First of all, is there a way for Stata to perform it automatically (with gologit2, oglm or any other command)?

Otherwise, I thought about replicating the "gologit2, autofit" behaviour manually, by comparing separate models (i.e., a reference model M* vs a model only differing from M* in the proportional odds assumptions for a single variable). Do I well understand that gologit2 is basically using a stepwise procedure, i.e. starting with a no-constraint model and then adding one-by-one the constraints with the highest (i.e., closer to 1) p-value, until tests for proportional odds are significant for all parameters?
Tags: None
Richard Williams

Join Date: Apr 2014

Posts: 4944
#2

03 Dec 2019, 07:18

If I ever get ambitious, I will modify gologit2 to test factor variables as a block, e.g. something like

gologit2 y x1 x2 (i.x3), autofit

For now, you can manually impose whatever constraints you want. Perhaps start with an autofitted model and then modify it to impose or not impose constraints on all the dummies for a factor variable.
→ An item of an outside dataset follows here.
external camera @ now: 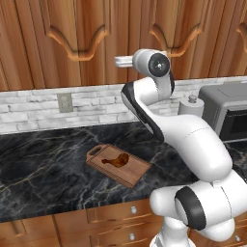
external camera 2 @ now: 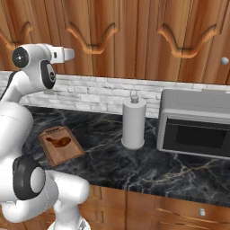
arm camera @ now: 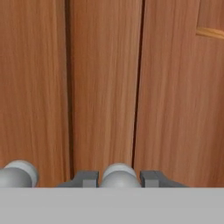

Your description of the autofit procedure is correct. See section 3.1 of

https://journals.sagepub.com/doi/pdf...867X0600600104

Incidentally, if I had my life to live over, the default for autofit would be .01 or I would build in something like a Bonferroni test to take into account that multiple tests are being done.

-------------------------------------------
Richard Williams, Notre Dame Dept of Sociology
StataNow Version: 19.5 MP (2 processor)
EMAIL: [email protected]
WWW: https://www3.nd.edu/~rwilliam
Comment
Federico Tedeschi

Join Date: Mar 2015

Posts: 137
#3

03 Dec 2019, 14:02

Originally posted by Richard Williams View Post

If I ever get ambitious, I will modify gologit2 to test factor variables as a block, e.g. something like

gologit2 y x1 x2 (i.x3), autofit

Yes: this is like the issue that I'm facing, but at the individual level (put in another way, what I'm doing is the population-version of factor variables). Thus what I'm looking for is something like:
gologit2 y x1 x2 (x3 x4 x5), autofit

Originally posted by Richard Williams

For now, you can manually impose whatever constraints you want. Perhaps start with an autofitted model and then modify it to impose or not impose constraints on all the dummies for a factor variable.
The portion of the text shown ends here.